Lehrer's article gains legitimacy and value by his use of the stases. Instead of merely establishing his a policy suggestion, he works up to it, causing the reader to see the value of his suggestion. He uses the stases to give his claim a factual base, add value to his words and finally to offer a solution. Though, one doubts that Kindle will ever offer the option of smudged ink or faded text- and certainly will never offer complimentary musty book smell- Lehrer makes a valid, well supported argument for the printed word. Even further, his article shows the value of struggling with passages of text over the ease of a 140 character Twitter update, for sometimes it is the difficulty that makes a text meaningful.

Friday, September 10, 2010

At the Edge of a Precipice

If the Oxford English Dictionary is to be believed, a community is simply “a body of people or things viewed collectively.” However, in Studs Terkel’s article, “Community in Action”, recorded for NPR’s “This I Believe” series, this definition is challenged and extended dramatically. At the very core of Terkel’s belief is the rejection of community is as a passive body (as the OED definition would imply), and instead the emphatic assertion that community is something alive and active. This article reads not as a mere statement of his tenet, but rather as Terkel’s call for revolution in its most classical sense- the return to an older (and wiser) foundations of an active community, instead of a rejection of the word.

This argument is made manifest, first and foremost by the context of this article. Terkel first invokes the audience's trust, establishing ethos with the readers (or listeners, as this case might be), by affirming that this manifesto is a belief personal to him. He uses pathos to draw establish a connection, with a vignette that underlies his fundamental beliefs. Terkel himself is an expert, of sorts, on beliefs- he recorded countless stories in his quest to document the oral history of the 20th century.
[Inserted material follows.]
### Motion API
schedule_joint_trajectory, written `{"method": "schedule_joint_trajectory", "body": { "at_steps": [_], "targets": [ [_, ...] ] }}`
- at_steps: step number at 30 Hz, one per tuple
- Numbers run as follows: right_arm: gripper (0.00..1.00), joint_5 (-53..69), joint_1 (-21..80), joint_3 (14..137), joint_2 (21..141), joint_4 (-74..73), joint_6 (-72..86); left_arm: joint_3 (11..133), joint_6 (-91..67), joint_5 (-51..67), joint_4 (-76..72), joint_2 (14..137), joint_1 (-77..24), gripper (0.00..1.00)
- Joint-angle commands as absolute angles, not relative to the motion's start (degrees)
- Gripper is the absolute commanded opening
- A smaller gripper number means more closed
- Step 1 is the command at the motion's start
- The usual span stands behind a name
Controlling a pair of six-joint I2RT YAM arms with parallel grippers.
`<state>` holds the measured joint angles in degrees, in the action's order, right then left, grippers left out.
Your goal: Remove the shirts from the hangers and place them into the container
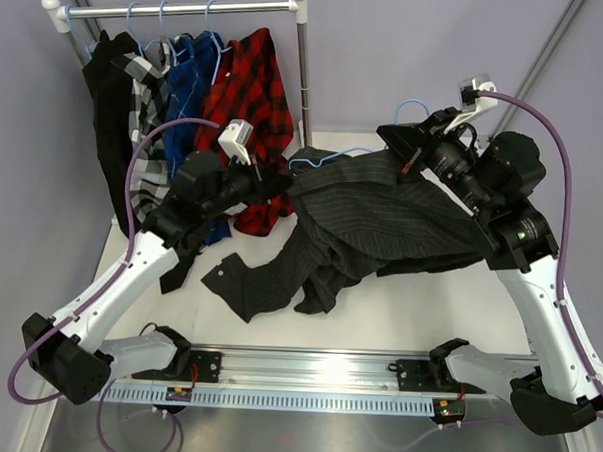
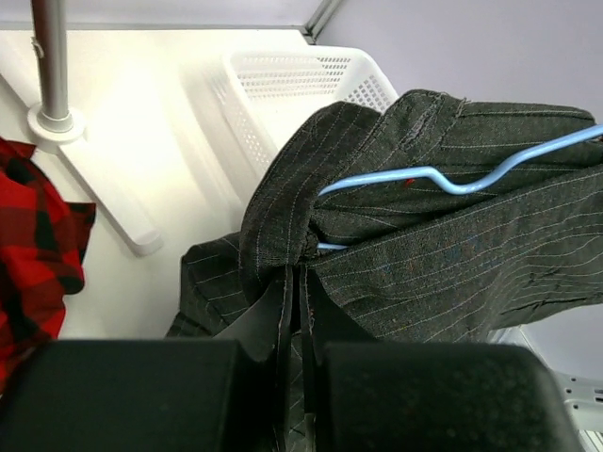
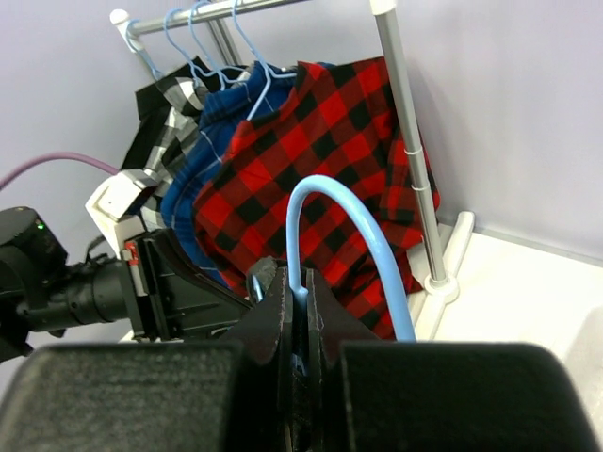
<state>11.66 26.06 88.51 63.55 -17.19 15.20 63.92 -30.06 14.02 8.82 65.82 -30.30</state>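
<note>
- Charcoal grey shirt (image 1: 382, 215) hangs stretched between the two arms over the middle of the table (image 1: 457, 323). One sleeve trails on the surface toward the near edge.
- Left gripper (image 2: 300, 282) is clamped on the shirt's shoulder cloth. Right gripper (image 3: 300, 287) is pinched together on the hook of the light-blue hanger (image 3: 344, 212).
- To do this step well, I judge the left arm should hold the cloth firm while the right draws the hanger out sideways, slow and level. The wire end inside the shoulder looks likely to snag.
- Only the left wrist view shows the white basket (image 2: 311, 80), which sits beyond the shirt, near the foot of the rail (image 2: 49, 66). From overhead the shirt hides it.
- Only the right wrist view shows plainly that the hook sits between the fingers. From above, the arm masks that contact.
</note>
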Motion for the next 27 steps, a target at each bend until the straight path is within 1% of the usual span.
{"method": "schedule_joint_trajectory", "body": {
  "at_steps": [1,5,8,11,13,14,15,16,17,18,21,23,26,27],
  "targets": [
    [0.0,11.8,25.2,92.2,59.5,-0.7,19.9,63.9,-28.4,11.9,15.2,67.1,-30.1,0.0],
    [0.0,16.0,25.2,94.3,60.7,-0.6,21.7,63.5,-29.0,17.4,12.6,67.1,-31.5,0.0],
    [0.0,18.3,25.2,94.4,62.1,-0.2,23.5,63.8,-24.8,20.9,11.1,66.6,-34.1,0.0],
    [0.0,19.8,25.2,92.6,63.2,4.7,26.4,65.2,-23.2,27.1,10.6,68.3,-35.2,0.0],
    [0.0,20.6,25.2,94.1,64.5,3.9,26.3,65.0,-23.8,24.6,10.6,68.1,-35.2,0.0],
    [0.0,20.6,25.2,94.8,64.9,3.2,25.8,64.9,-23.4,22.1,12.0,67.4,-35.2,0.03],
    [0.0,20.3,25.2,96.1,65.0,2.3,24.3,65.1,-21.8,16.8,12.9,65.9,-35.2,0.27],
    [0.0,20.0,25.2,96.5,65.2,0.4,23.4,65.6,-21.1,14.4,14.5,65.0,-35.1,0.28],
    [0.0,19.9,25.2,96.8,65.2,-1.0,22.5,66.1,-20.5,11.0,15.0,64.3,-34.8,0.22],
    [0.0,19.5,25.2,96.6,65.1,-2.1,21.2,66.4,-19.4,9.9,15.2,63.3,-34.0,0.19],
    [0.0,18.7,25.2,94.8,64.4,-3.8,19.4,68.4,-18.5,7.1,16.2,60.2,-32.1,0.3],
    [0.0,18.4,25.2,93.6,63.5,-4.0,18.9,70.0,-18.4,7.0,16.7,59.0,-30.9,0.48],
    [0.0,18.1,25.2,91.7,62.7,-4.1,18.4,71.7,-18.1,5.9,17.7,58.1,-30.1,0.57],
    [0.0,18.5,25.2,91.6,62.6,-4.3,18.0,72.1,-17.8,5.5,18.2,58.0,-29.5,0.61]
  ]
}}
Terkel's belief carries the weight of trust- a country that has trusted itself to tell their stories to this man, now ready to receive his response in kind.

His story is one from the Great Depression, involving an all too familiar scene- a family left homeless- and Terkel's witness to the community, each making use of his own personal skills, replacing the family back into their flat. This story is one of hope, but even more so, it is an invocation to the communities of 2005 to return to this action.

Terkel tells his story to an audience that is similarly world weary as those families of the Great Depression, for 2005 was the beginning of what is now (somewhat ironically) called the Great Recession. In 2005, the country was beginning to see the full extent of the difficulties that the modern financial crisis would bring- home foreclosures, job losses, and other such horrors. A modern community stands on the same ledge as the community that hedges Terkel's beliefs, and is faced with the same questions: To separate, leaving each to fend for themselves, or to come together and create something more powerful. Terkel argues for the latter.

Terkel, does not merely ask the reader to consider his own story, but also summons the views of several other trusted figures in American history- Einstein, who acts as an acute observer of Western antipathy towards groups, and Thomas Paine, who affirms Terkel's view of the necessity of an active and thriving community. The use of these figures is an act of logos, adding reasoning to why the audience should consider Terkel's belief.

Terkel's article does not force the reader to establish "right" or "wrong" beliefs, but does ask his audience to consider this as epideictic rhetoric. Terkel addresses an audience that might foresee a crisis as terrifying as the Great Depression and asks them to consider where they could go from here. He offers an alternative to an "each to their own" mentality, arguing convincingly that no single person- no matter how intelligent or skilled- can hope to achieve as much as and active and unified community.